The latest incident in New York, where a juvenile gang linked to illegal migration assaulted NYPD officers, has fueled a renewed spotlight on the long-term fallout of Biden-era immigration policies. Hanson emphasized that this wasn’t mere negligence. It was deliberate. “It was a deliberate effort to destroy the border and allow 12 million people to come in,” he said. “The first thing they did was break the law when they crossed it. The second thing they did was reside here illegally. Then they enjoyed preferential treatment.”

That treatment, according to Hanson, included avoiding vaccine mandates and security ID checks, privileges denied to U.S. citizens. “They didn’t have to have a real ID to get on a plane. They didn’t have to get COVID shots. And that created entitlement and contempt for law enforcement,” he said.

In contrast, the Trump administration’s first 100 days have now become a benchmark for border enforcement. A White House report touted a 93% drop in daily encounters and the removal of 135,000 illegal aliens — many of them gang members. Trump also dismantled Biden’s CBP One app, which Hanson blamed for turning immigration law into an online booking system for asylum fraud. Over 160 million requests were made through the app in just two years.

Hanson said the damage will take “two generations” to fix, and history will judge the Biden presidency harshly. “Historians are going to look back and say this is the worst thing a president has done in half a century.”

The critique echoed broader concerns that Biden’s immigration policies didn’t just strain social services or frustrate border states — they completely erased the idea of a border altogether. “He dismantled the very concept of a nation-state,” Hanson said.
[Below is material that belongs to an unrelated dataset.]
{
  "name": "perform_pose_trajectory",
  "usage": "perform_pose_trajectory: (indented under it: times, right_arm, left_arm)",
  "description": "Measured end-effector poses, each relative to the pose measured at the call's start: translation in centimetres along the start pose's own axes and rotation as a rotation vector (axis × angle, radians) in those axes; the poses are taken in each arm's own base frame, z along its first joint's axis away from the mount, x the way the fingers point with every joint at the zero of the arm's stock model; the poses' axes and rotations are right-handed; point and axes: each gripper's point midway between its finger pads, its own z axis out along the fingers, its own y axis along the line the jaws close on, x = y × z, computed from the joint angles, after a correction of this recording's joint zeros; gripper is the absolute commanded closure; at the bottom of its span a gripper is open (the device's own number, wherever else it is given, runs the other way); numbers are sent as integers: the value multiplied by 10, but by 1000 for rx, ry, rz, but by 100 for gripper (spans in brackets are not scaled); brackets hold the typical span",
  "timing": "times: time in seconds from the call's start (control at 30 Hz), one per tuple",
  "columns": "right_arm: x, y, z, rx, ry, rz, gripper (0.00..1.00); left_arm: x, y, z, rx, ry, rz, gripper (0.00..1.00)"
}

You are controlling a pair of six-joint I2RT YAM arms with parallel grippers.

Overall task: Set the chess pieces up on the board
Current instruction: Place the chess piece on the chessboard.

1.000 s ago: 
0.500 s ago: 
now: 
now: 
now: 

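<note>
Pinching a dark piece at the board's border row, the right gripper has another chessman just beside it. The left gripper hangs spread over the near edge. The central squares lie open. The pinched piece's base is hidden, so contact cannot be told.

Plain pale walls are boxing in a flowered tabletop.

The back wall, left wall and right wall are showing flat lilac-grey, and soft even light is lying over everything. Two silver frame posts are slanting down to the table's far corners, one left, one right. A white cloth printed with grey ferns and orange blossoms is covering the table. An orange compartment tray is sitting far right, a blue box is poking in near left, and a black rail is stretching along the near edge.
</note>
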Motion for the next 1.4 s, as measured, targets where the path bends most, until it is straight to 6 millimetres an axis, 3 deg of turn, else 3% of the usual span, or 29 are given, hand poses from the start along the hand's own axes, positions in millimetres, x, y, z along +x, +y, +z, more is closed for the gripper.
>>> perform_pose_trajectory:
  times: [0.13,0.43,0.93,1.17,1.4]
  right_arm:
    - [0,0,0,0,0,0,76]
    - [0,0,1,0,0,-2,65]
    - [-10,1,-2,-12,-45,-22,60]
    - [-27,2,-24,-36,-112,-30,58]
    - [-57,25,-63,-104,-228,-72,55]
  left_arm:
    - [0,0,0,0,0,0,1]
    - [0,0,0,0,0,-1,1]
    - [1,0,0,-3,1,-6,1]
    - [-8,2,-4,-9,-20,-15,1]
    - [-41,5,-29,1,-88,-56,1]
Critics of Biden’s approach say that once the border was opened under the guise of compassion, chaos followed. Migrant crime spiked, court backlogs exploded, and sanctuary policies allowed repeat offenders to evade consequences. Now, with Trump back in office and restoring enforcement tools, the contrast is sharper than ever.

And voters are noticing.

Hanson’s blunt assessment mirrors a shift in national mood. Polls show Americans ranking immigration as a top concern for 2025 — not just for reasons of security but because of the cultural, political, and economic toll it has taken. The gap between elite dogma and real-world consequences, Hanson said, has never been wider.

“This wasn’t just failure. This was betrayal,” he concluded.

The question now is whether the Biden administration’s legacy on immigration will become a cautionary tale — or a permanent scar. Either way, as Hanson warned, undoing the damage has only just begun.